PROBLEM LINK:
Author:Lalit Kundu
Tester:Kevin Atienza
Editorialists:Pushkar Mishra and Suhash Venkatesh
DIFFICULTY:
Cakewalk
PREREQUISITES:
None
PROBLEM:
Given is a grid of size $N \times N$. It contains numbers from 1 to $N^2$. You start at the cell numbered 1, move to 2, then to 3, and so on up till $N^2$. Report the total manhattan distance traversed in doing so.
EXPLANATION:
Subtask 1 and 2
We keep an array $M$ of size $N^2$ and a variable $Dist = 0$. $M[i]$ stores the coordinates of number $i$ in the grid.

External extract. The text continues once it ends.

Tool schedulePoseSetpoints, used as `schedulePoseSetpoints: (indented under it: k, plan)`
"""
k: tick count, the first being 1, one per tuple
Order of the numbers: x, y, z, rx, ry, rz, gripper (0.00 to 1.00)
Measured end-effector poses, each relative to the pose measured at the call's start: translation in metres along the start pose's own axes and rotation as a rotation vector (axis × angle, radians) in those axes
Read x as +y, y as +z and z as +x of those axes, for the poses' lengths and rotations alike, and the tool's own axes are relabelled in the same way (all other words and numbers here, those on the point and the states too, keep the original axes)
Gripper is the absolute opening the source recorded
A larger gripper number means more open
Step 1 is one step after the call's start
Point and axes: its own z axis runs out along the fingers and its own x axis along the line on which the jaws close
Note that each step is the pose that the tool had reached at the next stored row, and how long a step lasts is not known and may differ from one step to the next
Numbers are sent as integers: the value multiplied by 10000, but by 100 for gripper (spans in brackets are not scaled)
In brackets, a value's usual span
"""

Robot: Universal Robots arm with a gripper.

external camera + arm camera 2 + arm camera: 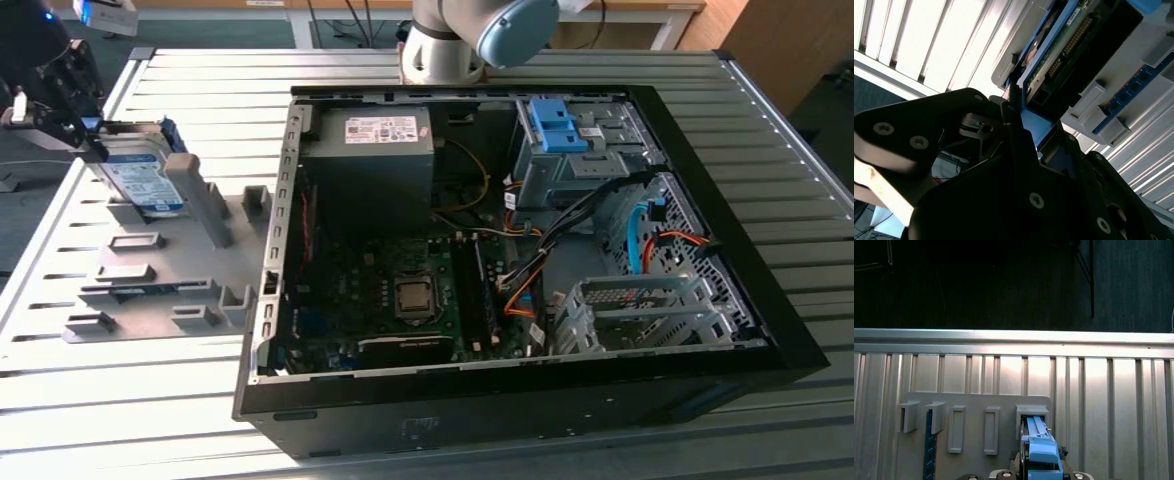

Let $M[i].x$ denote the $x$-coordinate and $M[i].y$ denote the $y$-coordinate. $Dist$ stores the total distance moved. Once array $M$ has been filled, we can iterate from $i\,=\,1$ to $N^2$ and keep increasing the variable $Dist$ by the distance moved while going from $i-1$ to $i$:
$Dist = Dist +$ $abs(\,M[i].x-M[i-1].x)\,\,$ $+$ $abs(\,M[i].y-M[i-1].y)\,\,$
Note that Manhattan distance between $i$ and $i-1$ is being added to $Dist$. This is because the question says that you can only move from one cell to another if the latter shares an edge with the former.